Conasprella somalica

Scientific classification
- Kingdom: Animalia
- Phylum: Mollusca
- Class: Gastropoda
- Subclass: Caenogastropoda
- Order: Neogastropoda
- Superfamily: Conoidea
- Family: Conidae
- Genus: Conasprella
- Species: C. somalica
- Binomial name: Conasprella somalica (Bozzetti, 2013)
- Synonyms: Conasprella (Endemoconus) somalica (Bozzetti, 2013) · accepted, alternate representation; Conus somalicus (Bozzetti, 2013); Endemoconus somalicus (Bozzetti, 2013); Yeddoconus somalicus Bozzetti, 2013 (original combination);

= Conasprella somalica =

- Authority: (Bozzetti, 2013)
- Synonyms: Conasprella (Endemoconus) somalica (Bozzetti, 2013) · accepted, alternate representation, Conus somalicus (Bozzetti, 2013), Endemoconus somalicus (Bozzetti, 2013), Yeddoconus somalicus Bozzetti, 2013 (original combination)

Species of gastropod

Conasprella somalica is a species of sea snail, a marine gastropod mollusk in the family Conidae, the cone snails and their allies.
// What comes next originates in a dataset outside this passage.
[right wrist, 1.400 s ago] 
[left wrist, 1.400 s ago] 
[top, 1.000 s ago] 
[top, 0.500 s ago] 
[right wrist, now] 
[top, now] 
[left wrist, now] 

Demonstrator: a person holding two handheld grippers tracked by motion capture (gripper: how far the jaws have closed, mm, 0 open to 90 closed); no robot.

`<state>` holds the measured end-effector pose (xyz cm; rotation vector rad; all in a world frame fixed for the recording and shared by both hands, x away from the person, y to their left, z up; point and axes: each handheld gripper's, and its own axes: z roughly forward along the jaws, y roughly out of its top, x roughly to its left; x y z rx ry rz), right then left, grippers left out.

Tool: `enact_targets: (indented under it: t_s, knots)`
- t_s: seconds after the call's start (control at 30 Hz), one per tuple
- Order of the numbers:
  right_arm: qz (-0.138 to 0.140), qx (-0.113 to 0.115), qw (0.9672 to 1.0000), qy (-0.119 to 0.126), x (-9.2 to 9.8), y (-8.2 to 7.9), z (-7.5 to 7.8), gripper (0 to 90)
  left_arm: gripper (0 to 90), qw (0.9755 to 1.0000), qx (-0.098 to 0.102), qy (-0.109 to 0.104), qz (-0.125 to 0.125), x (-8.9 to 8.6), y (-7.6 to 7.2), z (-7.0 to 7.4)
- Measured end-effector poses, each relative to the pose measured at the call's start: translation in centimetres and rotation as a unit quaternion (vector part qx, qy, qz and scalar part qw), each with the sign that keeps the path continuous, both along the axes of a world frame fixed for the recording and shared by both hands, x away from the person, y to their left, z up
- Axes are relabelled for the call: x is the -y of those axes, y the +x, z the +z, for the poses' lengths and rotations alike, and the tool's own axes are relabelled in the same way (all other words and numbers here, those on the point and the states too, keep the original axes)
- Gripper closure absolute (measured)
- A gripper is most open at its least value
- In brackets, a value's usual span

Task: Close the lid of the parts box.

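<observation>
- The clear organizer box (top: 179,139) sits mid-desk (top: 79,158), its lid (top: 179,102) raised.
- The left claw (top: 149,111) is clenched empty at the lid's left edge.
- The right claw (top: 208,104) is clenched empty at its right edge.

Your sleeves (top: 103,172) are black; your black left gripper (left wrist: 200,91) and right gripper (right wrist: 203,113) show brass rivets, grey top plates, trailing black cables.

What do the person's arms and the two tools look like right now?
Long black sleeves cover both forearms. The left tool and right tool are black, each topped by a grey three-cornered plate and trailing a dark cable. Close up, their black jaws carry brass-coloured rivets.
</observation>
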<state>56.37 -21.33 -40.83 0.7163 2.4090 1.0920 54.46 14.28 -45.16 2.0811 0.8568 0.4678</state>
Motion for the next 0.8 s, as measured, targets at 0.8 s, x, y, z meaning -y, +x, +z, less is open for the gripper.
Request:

Cone snails are marine gastropod molluscs known for their venomous harpoon-like radula used to capture prey. The species was originally described in 2013 and is currently recognised under the genus Conasprella in modern taxonomic classifications, as listed in the World Register of Marine Species.
== Description ==
The shell of Conasprella somalica is relatively small for a cone snail, reaching approximately 23 to 29 mm in length in recorded specimens. Like other members of the family Conidae, it possesses a conical shell shape. Detailed morphological characteristics were provided in the original species description published in 2013.

== Distribution and habitat ==
This marine species occurs off the coast of north-eastern Somalia. Specimens have been recorded from relatively deep waters on the continental shelf and slope, indicating a deep-water marine habitat.